**Aim of the task:**
Using the records below, find how many lines hold the word "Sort" and reply with only that number.
=-=-=
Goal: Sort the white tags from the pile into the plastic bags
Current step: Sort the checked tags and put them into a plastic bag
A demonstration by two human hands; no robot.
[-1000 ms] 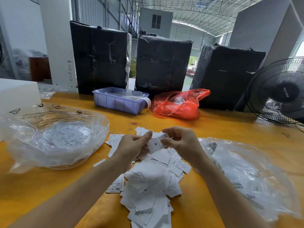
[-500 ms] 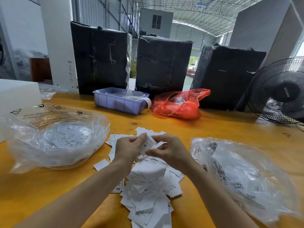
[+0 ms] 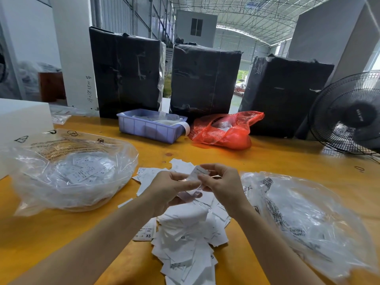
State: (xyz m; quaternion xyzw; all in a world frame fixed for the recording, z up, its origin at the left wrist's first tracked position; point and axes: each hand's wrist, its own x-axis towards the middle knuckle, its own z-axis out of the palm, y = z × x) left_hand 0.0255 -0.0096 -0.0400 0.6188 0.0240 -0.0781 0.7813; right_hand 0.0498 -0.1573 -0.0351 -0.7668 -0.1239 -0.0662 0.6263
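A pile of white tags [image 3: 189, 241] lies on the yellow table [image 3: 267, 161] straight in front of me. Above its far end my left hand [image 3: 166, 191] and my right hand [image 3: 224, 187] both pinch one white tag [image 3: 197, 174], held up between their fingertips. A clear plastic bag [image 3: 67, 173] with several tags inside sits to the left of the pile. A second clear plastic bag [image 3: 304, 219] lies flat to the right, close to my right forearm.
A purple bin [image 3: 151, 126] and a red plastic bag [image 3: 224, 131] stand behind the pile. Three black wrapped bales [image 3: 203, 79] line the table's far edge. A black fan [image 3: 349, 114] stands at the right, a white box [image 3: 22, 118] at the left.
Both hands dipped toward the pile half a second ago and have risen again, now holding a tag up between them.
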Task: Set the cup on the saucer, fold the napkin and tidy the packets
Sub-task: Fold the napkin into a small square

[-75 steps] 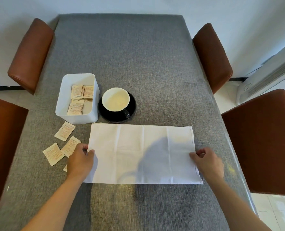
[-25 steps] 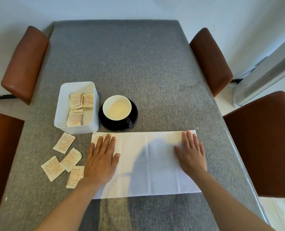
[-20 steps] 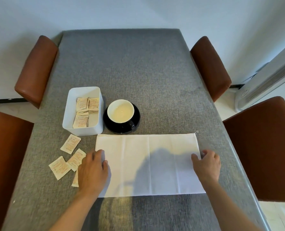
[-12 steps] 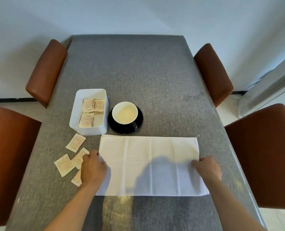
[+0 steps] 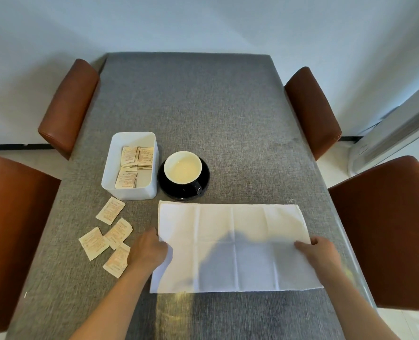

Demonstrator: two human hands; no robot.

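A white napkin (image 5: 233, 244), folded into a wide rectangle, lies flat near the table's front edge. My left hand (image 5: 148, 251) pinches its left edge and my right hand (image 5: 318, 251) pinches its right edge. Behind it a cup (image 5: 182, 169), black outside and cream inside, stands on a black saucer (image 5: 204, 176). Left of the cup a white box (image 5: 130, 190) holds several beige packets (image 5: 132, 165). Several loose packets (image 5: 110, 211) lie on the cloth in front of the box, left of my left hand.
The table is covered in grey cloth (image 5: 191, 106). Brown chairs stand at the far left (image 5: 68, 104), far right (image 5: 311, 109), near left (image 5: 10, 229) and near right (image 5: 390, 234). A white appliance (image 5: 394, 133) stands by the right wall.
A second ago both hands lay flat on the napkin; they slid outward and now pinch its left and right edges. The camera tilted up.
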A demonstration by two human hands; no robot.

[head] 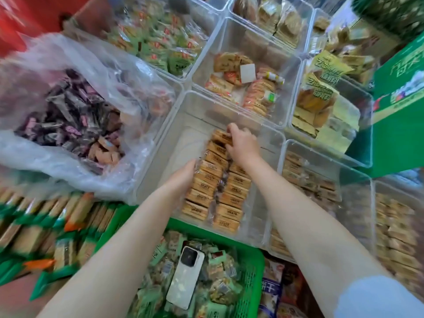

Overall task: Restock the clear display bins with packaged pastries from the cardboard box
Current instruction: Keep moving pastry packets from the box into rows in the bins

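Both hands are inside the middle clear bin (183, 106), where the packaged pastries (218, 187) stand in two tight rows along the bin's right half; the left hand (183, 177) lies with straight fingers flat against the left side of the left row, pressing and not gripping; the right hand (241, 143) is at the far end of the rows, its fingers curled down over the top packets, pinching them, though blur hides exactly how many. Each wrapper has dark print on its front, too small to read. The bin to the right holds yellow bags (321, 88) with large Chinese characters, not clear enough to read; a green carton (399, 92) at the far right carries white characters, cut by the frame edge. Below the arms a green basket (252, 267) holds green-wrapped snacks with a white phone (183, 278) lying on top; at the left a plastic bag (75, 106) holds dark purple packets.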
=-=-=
**Answer space:**
2